Однажды, гуляя по Риге, они набрели на маленькую православную церквушку, утопающую в зелени и обнесенную по кругу высокой оградой.
– Смотри, она мне чем-то напоминает одну необычную церковь у нас в Питере… – заметил Леонид. – Ты видела церковь «Кулич и Пасха» на Обуховской обороне?
– Нет. А что в ней такого необычного? – спросила Есения, с интересом оглядываясь на церковь.
– Форма, – ответил Леонид. – Вот приедем домой, я тебя к ней обязательно свожу.
– Давай посидим здесь, тут так тихо, а то у меня ноги немного устали, – предложила Есения. – Расскажи мне о «Куличе и Пасхе».
Они присели на лавочку, скрывавшуюся в тени. Леонид взял ногу Есении и, не обращая внимания на ее протесты, снял туфельку и начал массировать ступню, одновременно рассказывая ей о церкви. Есения затихла, прислушиваясь и к своим ощущениям, и к его словам.

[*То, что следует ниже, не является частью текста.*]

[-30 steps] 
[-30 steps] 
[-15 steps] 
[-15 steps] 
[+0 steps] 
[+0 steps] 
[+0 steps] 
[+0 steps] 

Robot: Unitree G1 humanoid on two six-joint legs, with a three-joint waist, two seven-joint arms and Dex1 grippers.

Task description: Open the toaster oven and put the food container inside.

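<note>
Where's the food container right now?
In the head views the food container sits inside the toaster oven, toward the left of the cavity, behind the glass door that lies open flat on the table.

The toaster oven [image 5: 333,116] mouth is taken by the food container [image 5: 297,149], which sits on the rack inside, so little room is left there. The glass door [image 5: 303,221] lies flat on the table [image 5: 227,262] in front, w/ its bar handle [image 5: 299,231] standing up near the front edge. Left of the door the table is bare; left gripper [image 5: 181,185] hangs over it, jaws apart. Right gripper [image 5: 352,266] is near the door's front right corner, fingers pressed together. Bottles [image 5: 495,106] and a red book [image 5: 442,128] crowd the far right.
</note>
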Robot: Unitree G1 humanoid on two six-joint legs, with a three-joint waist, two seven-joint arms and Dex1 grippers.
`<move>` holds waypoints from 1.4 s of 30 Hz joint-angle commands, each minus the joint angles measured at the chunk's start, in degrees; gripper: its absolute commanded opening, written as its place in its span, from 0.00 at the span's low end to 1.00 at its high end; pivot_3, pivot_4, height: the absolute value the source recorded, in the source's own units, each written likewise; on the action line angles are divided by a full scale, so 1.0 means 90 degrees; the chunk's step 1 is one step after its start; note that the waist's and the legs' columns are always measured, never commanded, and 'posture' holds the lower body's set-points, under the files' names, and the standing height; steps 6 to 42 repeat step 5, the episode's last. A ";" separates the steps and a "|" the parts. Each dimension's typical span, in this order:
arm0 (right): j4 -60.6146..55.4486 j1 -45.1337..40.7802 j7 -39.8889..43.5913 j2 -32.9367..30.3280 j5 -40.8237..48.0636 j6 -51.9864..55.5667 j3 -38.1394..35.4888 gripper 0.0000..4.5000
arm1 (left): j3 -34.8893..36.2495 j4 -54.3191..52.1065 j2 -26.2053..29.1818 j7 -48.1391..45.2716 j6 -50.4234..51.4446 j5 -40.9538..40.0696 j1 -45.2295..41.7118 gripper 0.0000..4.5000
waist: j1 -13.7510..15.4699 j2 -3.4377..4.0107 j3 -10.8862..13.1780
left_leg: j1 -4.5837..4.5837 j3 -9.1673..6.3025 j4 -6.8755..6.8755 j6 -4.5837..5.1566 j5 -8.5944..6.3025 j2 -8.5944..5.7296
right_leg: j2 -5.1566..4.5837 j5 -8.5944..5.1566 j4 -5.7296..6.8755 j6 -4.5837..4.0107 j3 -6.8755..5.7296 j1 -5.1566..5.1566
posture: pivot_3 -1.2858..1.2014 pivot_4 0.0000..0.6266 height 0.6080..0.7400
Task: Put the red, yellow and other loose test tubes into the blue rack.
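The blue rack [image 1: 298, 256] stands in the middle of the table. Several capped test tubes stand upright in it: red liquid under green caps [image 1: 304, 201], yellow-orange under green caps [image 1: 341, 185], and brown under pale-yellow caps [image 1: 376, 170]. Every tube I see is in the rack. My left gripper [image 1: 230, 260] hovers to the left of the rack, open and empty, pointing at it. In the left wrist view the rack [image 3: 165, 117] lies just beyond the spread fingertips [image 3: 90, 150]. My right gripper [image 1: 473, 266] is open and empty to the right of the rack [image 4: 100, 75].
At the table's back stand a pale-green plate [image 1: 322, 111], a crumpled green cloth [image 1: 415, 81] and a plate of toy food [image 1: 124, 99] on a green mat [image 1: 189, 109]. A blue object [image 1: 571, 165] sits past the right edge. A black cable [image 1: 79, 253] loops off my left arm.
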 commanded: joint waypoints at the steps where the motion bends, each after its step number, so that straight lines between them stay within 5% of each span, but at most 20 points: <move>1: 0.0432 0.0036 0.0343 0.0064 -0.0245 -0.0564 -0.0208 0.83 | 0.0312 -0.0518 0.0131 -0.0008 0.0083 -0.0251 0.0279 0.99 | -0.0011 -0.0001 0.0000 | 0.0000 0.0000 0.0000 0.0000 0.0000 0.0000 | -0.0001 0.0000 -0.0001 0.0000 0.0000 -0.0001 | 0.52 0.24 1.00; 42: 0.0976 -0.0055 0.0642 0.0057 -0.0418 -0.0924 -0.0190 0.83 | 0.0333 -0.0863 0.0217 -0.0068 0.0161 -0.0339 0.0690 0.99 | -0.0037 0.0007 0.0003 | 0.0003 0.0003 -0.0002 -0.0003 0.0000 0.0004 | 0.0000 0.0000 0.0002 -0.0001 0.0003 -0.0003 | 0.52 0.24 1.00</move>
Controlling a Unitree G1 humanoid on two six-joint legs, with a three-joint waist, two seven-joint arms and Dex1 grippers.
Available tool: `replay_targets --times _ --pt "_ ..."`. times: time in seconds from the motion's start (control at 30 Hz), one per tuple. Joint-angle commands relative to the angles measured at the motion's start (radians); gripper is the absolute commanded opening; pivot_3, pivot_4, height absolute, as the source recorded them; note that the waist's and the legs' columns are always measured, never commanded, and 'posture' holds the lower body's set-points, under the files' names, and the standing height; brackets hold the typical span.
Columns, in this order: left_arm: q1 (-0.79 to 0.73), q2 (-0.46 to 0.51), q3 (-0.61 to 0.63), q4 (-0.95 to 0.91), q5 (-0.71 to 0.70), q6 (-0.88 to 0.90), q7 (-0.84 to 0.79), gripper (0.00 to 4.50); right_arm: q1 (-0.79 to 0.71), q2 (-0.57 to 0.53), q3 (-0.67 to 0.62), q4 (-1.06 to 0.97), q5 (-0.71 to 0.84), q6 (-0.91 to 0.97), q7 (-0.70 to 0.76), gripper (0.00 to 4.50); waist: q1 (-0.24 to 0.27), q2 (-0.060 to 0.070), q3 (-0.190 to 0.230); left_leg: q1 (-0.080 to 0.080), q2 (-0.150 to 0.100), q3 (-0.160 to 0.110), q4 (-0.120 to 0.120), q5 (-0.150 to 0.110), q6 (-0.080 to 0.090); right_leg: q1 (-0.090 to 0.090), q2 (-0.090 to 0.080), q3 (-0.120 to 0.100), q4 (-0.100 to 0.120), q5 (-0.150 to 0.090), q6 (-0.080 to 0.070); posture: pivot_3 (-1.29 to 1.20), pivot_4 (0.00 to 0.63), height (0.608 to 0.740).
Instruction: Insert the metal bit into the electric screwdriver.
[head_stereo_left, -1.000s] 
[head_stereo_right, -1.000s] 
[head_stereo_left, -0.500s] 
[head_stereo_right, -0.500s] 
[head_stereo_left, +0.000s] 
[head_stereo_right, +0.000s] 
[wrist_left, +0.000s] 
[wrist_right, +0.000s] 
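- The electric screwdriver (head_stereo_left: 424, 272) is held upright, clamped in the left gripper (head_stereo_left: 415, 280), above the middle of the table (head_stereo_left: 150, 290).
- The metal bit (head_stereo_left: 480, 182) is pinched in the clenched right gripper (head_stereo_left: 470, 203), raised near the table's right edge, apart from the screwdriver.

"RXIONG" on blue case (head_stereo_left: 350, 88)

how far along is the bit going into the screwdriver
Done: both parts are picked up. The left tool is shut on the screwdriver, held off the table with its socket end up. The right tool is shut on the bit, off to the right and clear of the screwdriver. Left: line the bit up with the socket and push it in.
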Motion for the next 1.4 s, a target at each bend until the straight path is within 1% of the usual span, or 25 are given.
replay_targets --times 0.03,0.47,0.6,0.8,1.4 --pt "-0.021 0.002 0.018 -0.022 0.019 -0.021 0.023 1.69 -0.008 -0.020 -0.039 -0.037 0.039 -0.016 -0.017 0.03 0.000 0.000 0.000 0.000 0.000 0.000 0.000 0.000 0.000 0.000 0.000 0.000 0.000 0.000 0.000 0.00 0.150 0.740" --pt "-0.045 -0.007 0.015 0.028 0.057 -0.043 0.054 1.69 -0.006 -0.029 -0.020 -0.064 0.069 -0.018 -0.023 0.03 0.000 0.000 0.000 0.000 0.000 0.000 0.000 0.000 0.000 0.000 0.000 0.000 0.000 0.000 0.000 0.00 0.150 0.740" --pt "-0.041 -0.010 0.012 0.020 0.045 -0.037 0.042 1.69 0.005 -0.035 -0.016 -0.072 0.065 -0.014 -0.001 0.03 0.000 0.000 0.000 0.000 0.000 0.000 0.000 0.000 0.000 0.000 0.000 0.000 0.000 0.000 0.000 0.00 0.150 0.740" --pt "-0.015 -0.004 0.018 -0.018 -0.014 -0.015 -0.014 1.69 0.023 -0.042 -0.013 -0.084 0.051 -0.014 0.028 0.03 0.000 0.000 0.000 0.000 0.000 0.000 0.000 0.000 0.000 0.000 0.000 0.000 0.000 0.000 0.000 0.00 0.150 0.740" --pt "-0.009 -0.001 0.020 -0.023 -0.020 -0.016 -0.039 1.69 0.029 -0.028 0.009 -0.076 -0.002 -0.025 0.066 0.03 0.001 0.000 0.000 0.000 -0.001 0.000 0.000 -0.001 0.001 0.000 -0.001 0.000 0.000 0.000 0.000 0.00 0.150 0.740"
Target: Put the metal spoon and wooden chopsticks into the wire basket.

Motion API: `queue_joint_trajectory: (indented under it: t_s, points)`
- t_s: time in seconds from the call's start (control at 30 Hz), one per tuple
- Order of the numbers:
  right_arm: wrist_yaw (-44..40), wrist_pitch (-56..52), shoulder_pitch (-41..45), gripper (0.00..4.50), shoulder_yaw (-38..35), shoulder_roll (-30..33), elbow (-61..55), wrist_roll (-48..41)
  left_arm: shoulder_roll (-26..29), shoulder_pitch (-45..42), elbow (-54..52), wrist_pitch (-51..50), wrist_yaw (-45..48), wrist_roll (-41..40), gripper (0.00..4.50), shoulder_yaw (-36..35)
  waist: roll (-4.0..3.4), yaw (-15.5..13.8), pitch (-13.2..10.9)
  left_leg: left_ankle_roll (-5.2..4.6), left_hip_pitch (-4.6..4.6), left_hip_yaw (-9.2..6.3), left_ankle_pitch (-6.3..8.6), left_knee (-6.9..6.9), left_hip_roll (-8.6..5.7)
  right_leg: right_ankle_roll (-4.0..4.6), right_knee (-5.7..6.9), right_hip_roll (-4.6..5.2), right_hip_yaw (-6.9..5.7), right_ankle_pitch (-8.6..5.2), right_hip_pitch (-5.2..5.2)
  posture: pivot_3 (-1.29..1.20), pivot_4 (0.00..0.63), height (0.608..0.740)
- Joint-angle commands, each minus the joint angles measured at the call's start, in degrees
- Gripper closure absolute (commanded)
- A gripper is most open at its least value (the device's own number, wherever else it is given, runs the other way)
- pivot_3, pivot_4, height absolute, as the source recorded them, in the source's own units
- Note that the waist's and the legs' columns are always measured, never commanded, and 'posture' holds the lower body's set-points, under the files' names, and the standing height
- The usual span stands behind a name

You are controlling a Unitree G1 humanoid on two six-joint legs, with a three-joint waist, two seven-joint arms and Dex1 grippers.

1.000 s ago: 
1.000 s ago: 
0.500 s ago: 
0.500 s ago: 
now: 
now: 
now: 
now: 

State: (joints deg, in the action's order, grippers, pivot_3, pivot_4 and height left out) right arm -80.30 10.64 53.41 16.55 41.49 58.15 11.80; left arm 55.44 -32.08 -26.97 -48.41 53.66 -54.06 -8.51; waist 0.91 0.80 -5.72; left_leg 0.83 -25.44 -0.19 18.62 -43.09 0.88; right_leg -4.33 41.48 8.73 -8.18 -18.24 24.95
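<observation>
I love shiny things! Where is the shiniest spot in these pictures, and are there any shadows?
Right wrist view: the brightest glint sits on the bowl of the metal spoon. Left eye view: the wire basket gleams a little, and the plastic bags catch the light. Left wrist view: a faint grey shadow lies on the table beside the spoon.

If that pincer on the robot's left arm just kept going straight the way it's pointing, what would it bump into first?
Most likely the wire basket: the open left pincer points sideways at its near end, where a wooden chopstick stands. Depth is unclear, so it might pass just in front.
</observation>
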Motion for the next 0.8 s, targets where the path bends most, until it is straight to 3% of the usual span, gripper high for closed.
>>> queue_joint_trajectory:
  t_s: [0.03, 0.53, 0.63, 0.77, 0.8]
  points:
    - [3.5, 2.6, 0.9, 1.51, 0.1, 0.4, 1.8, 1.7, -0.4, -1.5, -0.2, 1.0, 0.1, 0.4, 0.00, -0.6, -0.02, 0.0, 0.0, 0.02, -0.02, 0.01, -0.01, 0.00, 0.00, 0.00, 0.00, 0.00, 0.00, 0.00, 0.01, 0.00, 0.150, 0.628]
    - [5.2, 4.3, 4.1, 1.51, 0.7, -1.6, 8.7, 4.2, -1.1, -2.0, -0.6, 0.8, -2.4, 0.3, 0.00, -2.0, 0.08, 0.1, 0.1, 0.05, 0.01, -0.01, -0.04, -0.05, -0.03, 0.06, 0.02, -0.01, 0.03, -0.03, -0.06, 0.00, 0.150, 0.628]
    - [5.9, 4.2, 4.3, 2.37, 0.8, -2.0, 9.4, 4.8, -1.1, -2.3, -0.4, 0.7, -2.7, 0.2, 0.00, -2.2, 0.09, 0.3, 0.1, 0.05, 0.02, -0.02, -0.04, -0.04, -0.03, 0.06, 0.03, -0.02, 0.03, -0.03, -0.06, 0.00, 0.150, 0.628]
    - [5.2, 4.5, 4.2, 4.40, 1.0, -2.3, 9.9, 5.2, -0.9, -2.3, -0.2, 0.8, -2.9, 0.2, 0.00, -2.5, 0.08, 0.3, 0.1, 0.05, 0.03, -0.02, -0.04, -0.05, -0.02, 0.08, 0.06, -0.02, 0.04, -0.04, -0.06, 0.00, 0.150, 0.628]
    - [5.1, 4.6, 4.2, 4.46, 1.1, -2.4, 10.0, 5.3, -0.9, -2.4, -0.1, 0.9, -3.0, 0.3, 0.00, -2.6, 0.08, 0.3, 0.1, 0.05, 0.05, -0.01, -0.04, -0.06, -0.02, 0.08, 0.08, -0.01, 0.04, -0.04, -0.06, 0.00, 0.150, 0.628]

– Эта церковь связана с именами Екатерины Великой, князя Вяземского и архитектора Львова. Когда князя Вяземского назначили директором Императорского фарфорового завода, он свою резиденцию перенес в имение, находящееся, по стечению обстоятельств, недалеко от завода. В этом имении он устраивал балы и «маскерады», на которые стекалась вся петербургская знать. «За хорошее поведение и труды великие» Екатерина Вторая выписала князю Вяземскому немалую премию. На эти деньги он и построил домовой храм, повесив над входом мраморные доски со словами благодарности и восхваления своей благодетельнице. Архитектором храма выступил знаменитый Львов, который построил Петербургский Почтамт и к тому же был вообще энциклопедической личностью – и композитором, и поэтом, и геологом, и археологом and cetera, and cetera. Кстати, этот же Львов нашел под Петербургом бурый уголь и настоятельно предлагал им отапливаться. Но министры, как водится, отклонили поданную об этом отечественную записку, и закупили такой же уголь у иностранцев, кажется, у англичан… Комментарии, как говорится, излишни… Что касается храма, то в то время Львов чрезвычайно увлекался пирамидами и всяческими ротондами, увиденными им в Риме, поэтому и своим храму с колокольней придал вид ротонды и пирамиды. А русский народ сразу же узрел в них родное – кулич и пасху. Эта церковь, действительно, выделялась своей необычной формой, особенно сейчас – на фоне промышленного окружения. Представь себе среди зелени круглое, в форме кулича, белое здание церкви, рядом с которым в виде пасхи серебристо возносится в небо колокольня. Многие, кстати, путают, и почему-то кулич называют пасхой, а пасха, на самом деле, это блюдо, приготавливаемое из творога и подаваемое к пасхальному столу в виде конусообразной горки.